» Problem details: List every line in this data where the string "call" occurs.

Segment Start: Data extract

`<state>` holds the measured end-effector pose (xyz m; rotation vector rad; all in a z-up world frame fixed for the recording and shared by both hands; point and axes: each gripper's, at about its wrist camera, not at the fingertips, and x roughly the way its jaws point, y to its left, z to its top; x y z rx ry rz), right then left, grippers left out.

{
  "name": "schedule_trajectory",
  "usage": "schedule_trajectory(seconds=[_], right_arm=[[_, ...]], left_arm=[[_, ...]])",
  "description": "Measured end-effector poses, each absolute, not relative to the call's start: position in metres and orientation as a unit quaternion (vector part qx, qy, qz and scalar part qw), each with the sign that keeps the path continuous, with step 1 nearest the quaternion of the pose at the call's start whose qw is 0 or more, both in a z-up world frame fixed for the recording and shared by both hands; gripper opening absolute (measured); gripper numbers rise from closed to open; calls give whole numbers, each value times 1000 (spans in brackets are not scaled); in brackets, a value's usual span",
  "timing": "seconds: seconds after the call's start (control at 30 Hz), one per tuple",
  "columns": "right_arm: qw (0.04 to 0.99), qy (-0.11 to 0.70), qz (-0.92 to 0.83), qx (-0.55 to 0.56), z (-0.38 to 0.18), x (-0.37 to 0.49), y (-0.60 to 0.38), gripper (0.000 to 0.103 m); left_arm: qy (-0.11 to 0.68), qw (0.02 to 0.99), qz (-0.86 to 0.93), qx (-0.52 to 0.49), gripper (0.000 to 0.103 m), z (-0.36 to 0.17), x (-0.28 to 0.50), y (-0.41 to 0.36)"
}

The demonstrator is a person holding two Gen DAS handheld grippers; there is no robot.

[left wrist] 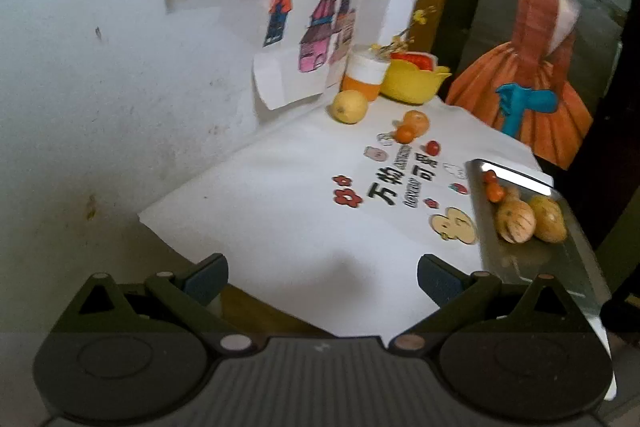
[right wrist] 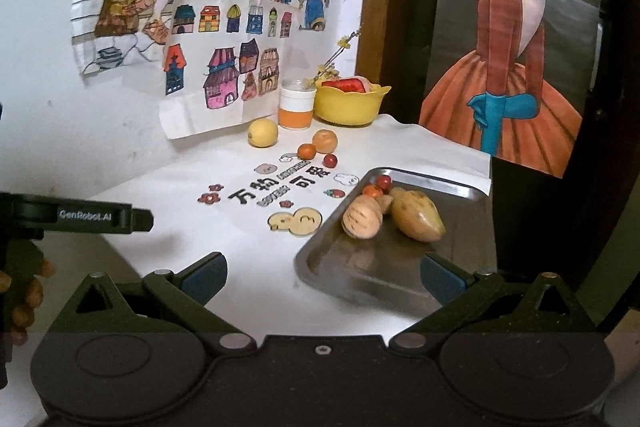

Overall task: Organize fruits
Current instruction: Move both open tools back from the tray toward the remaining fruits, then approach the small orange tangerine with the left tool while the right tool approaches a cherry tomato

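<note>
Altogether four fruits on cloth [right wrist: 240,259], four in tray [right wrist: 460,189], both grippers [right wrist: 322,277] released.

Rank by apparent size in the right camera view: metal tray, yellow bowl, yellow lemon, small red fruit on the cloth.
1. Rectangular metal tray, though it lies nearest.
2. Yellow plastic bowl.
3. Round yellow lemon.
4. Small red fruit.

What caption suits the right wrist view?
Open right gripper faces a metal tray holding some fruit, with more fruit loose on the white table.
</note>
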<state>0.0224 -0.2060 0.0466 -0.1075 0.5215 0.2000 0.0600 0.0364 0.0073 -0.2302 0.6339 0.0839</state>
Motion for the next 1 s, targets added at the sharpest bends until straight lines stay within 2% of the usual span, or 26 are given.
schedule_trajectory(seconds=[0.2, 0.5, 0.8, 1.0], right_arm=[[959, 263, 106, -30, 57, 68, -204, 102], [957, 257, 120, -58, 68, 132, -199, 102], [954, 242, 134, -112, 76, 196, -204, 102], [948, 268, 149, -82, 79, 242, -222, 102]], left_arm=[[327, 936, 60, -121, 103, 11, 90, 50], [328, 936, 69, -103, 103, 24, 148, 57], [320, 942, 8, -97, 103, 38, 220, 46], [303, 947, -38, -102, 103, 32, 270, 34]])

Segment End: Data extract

» Reply to the exercise:
  "description": "Measured end-effector poses, each absolute, not relative to the call's start: position in metres and orientation as a unit quaternion (vector part qx, qy, qz and scalar part qw), each with the sign that keeps the path continuous, with step 1 nearest the quaternion of the pose at the call's start whose qw is 0 or more, both in a z-up world frame fixed for the recording and shared by both hands; gripper opening absolute (measured); gripper numbers rise from closed to open; calls give whole numbers, each value times 1000 (spans in brackets are not scaled); in brackets, a value's usual span",
  "timing": "seconds: seconds after the call's start (control at 30 Hz), one per tuple",

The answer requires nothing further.